In November the National Broadcasting and Telecommunications Commission (NBTC) announced the mandate, outlining February 2017 as the deadline for operators to facilitate the ID registration scheme, which was ostensibly created to prevent online fraud and increase security in mobile banking.
[...] Thailand's existing 106 million mobile users will not be constrained to register their current devices. This effectively gives non-ID SIM usage in Thailand a withering vine of 3-7 years, based on current upgrade patterns and smartphone turnover.
[...] In January of 2016 Saudi Arabia also announced a fingerprint ID registration scheme, which similarly does not include retroactive registration for existing users or devices. According to a report by the Communications and Information Technology Commission (CITC), mobile subscribers dropped by three million to 51 million in the wake of the legislation, under which information on the SIM is shared with the National Information Centre to confirm the authenticity of the buyer during transactions.
(Score: 2) by Zz9zZ on Thursday February 02 2017, @06:32PM
Keep educating people, keep pointing out the futility of these measures. My hope is that eventually people realize how dumb these security measures are and how they actually make people less secure. However, that will require the information to be abused for a while... so yay! Hello increased identity theft, guess we'll be fighting you for a while.

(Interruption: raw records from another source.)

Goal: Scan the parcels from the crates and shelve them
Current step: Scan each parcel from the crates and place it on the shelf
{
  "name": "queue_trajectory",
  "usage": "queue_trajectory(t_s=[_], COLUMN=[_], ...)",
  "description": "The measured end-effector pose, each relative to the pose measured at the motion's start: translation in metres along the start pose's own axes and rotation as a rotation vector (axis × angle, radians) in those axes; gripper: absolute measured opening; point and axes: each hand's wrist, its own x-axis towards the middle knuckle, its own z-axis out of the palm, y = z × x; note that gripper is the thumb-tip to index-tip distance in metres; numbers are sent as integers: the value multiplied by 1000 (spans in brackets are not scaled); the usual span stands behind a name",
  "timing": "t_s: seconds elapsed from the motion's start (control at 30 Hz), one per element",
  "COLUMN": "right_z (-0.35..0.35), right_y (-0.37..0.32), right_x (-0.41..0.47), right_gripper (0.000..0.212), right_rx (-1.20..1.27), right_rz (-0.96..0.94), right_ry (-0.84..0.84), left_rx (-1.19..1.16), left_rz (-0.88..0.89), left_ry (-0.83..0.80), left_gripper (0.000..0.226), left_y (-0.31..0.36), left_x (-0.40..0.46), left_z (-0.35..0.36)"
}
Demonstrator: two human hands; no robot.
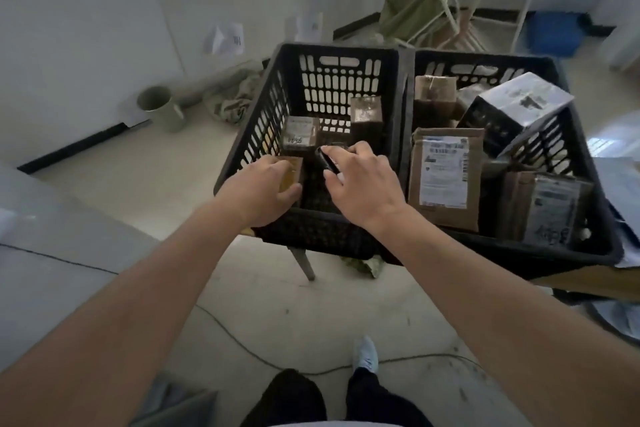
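Both arms reach straight out and down into the left crate [287, 87], forearms nearly parallel, wrists just past its near rim. The left hand [266, 185] sits palm-down over a small tan box [290, 173] at the crate's near left corner, fingers curled over the top and thumb wrapped along its near side, so it's gripping that parcel. The right hand [360, 180] is angled inward with the knuckles up, holding a dark handheld scanner [327, 161] that sticks out toward the far left from between thumb and forefinger; the other fingers are spread loosely.

Deeper in the same crate there's a labelled brown box [299, 135] toward the far left and a taller brown box [365, 114] standing against the far wall. The right crate [588, 246] touches the left one side by side and is much fuller: a flat cardboard parcel [445, 177] with a white label leans at its near left, a silver-wrapped box [516, 107] sits tilted on top at the far right, and more brown parcels are packed around them. Both crates rest on a wooden surface [588, 282], with the left crate hanging over its left edge.
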Motion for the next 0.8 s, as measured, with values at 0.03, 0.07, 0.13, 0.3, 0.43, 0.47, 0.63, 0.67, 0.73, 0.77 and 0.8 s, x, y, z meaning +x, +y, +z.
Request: queue_trajectory(t_s=[0.03, 0.07, 0.13, 0.3, 0.43, 0.47, 0.63, 0.67, 0.73, 0.77, 0.8], right_z=[4, 8, 17, 47, 72, 78, 96, 100, 107, 109, 110], right_y=[2, 4, 8, 15, 20, 21, 29, 30, 32, 32, 32], right_x=[11, 20, 40, 84, 111, 116, 130, 132, 135, 135, 136], right_gripper=[52, 52, 51, 50, 50, 50, 49, 49, 48, 48, 49], right_rx=[3, 9, 17, 15, 18, 19, 44, 49, 60, 65, 69], right_rz=[3, 8, 21, 61, 102, 108, 166, 176, 190, 196, 202], right_ry=[-19, -38, -75, -119, -146, -161, -194, -194, -195, -198, -202], left_rx=[-9, -21, -38, -27, 3, 6, 32, 33, 15, 9, 3], left_rz=[-10, -18, -30, -44, -74, -88, -114, -116, -132, -139, -145], left_ry=[-24, -45, -78, -198, -315, -342, -403, -394, -366, -354, -346], left_gripper=[54, 52, 48, 56, 71, 74, 97, 98, 96, 96, 96], left_y=[-2, -5, -13, -41, -60, -65, -71, -70, -70, -71, -71], left_x=[11, 23, 45, 107, 157, 166, 193, 197, 207, 210, 213], left_z=[2, 5, 11, 40, 71, 79, 110, 110, 109, 110, 112])
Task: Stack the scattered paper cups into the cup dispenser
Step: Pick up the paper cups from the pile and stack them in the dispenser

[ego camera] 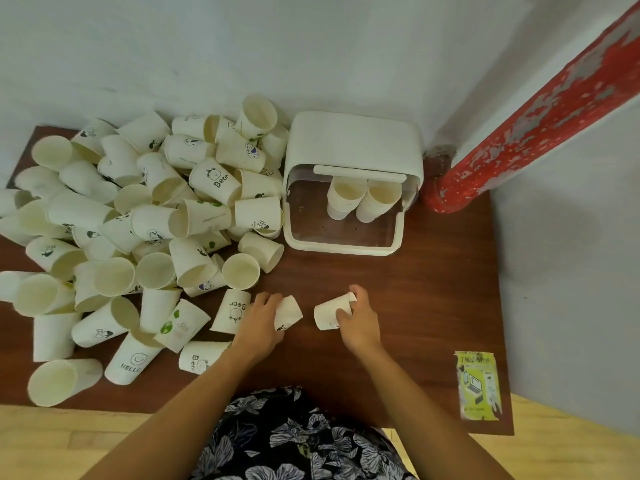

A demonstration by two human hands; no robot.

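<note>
A big heap of white paper cups (pixel 145 216) covers the left half of the brown table (pixel 433 289), many lying on their sides. The white cup dispenser (pixel 353 143) stands at the back, its lid raised, with two stacks of cups (pixel 363 199) inside. My left hand (pixel 258 320) grips one paper cup (pixel 289 311) near the table's middle. A short way to the right, my right hand (pixel 358 318) grips a second cup (pixel 329 311) lying sideways. The two held cups are apart, their ends facing each other.
A peeling red post (pixel 540 109) slants up from the table's back right corner. A yellow-green sticker (pixel 479 386) lies at the front right. White walls close in the back and right. My patterned clothing (pixel 294 438) is at the table's front edge.
</note>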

Then again I tend to be optimistic. Over 15 years now and we still have stupid airport security. I always underestimate the momentum of entrenched existence with respect to government, tends to be very hard to get rid of shitty legislation. 10x harder when that legislation gives some bureaucrats / politicians more power, and as we all know knowledge is power! GO JOE! *ahem* sorry just some childhood propaganda slipping out.